Copy out each line of the data that holds the string "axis".
———
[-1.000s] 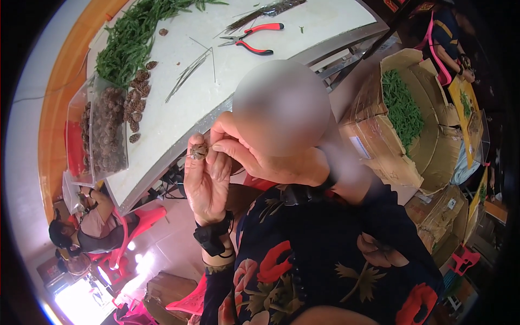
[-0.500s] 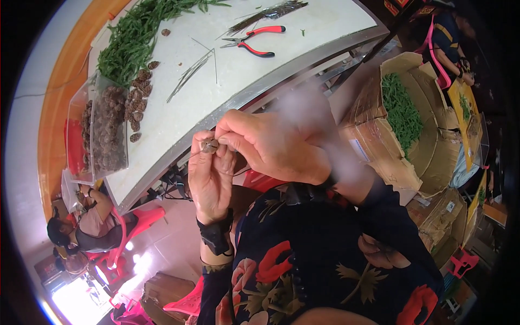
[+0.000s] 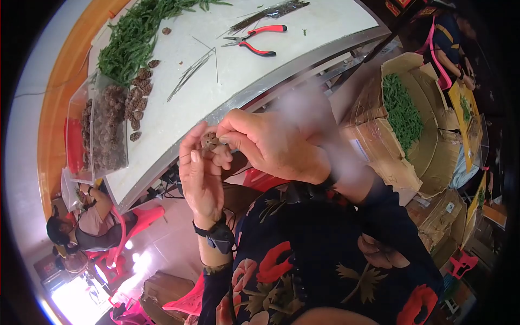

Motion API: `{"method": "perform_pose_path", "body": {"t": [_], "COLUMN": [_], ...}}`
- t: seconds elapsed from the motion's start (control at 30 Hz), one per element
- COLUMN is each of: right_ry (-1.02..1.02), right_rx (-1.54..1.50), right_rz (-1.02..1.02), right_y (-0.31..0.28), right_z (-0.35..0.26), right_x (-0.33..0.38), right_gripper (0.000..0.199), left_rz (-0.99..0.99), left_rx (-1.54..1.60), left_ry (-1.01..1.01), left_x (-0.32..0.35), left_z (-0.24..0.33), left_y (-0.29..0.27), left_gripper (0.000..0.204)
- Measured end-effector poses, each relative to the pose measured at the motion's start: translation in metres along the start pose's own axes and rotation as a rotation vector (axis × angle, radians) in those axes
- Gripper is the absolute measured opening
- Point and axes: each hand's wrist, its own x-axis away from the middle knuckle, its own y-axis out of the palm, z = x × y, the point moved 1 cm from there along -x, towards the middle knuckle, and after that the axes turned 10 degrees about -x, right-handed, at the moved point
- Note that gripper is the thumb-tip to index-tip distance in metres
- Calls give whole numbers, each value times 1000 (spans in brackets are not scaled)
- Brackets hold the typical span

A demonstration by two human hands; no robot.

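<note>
- While my left hand (image 3: 201, 179) stands upright before my chest, its fingers close on a small brown cone (image 3: 209, 142).
- My right hand (image 3: 271, 143) pinches the same cone from the right.
- Beyond: white table (image 3: 260, 70), red-handled pliers (image 3: 254, 43), loose cones (image 3: 140, 92), green needles (image 3: 130, 38).
- Right: cardboard box (image 3: 411, 119) of greenery.

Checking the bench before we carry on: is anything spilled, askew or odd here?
A few small brown pine cones lie loose on the white table, outside the clear plastic bin beside them. The red-handled pliers lie open. Both hands, left hand and right hand, pinch one small cone.
</note>
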Motion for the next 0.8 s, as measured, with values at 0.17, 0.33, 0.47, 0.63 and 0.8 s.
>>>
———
- **REPLY**:
- Measured end-effector poses, each relative to the pose measured at the motion's start: translation in metres along the start pose's own axes and rotation as a rotation vector (axis × angle, radians) in those axes
- Point and axes: each hand's wrist, its own x-axis away from the middle knuckle, its own y-axis out of the palm, z = x × y, the point moved 1 cm from there along -x, towards the middle knuckle, and after that the axes turned 10 degrees about -x, right-handed, at the moved point

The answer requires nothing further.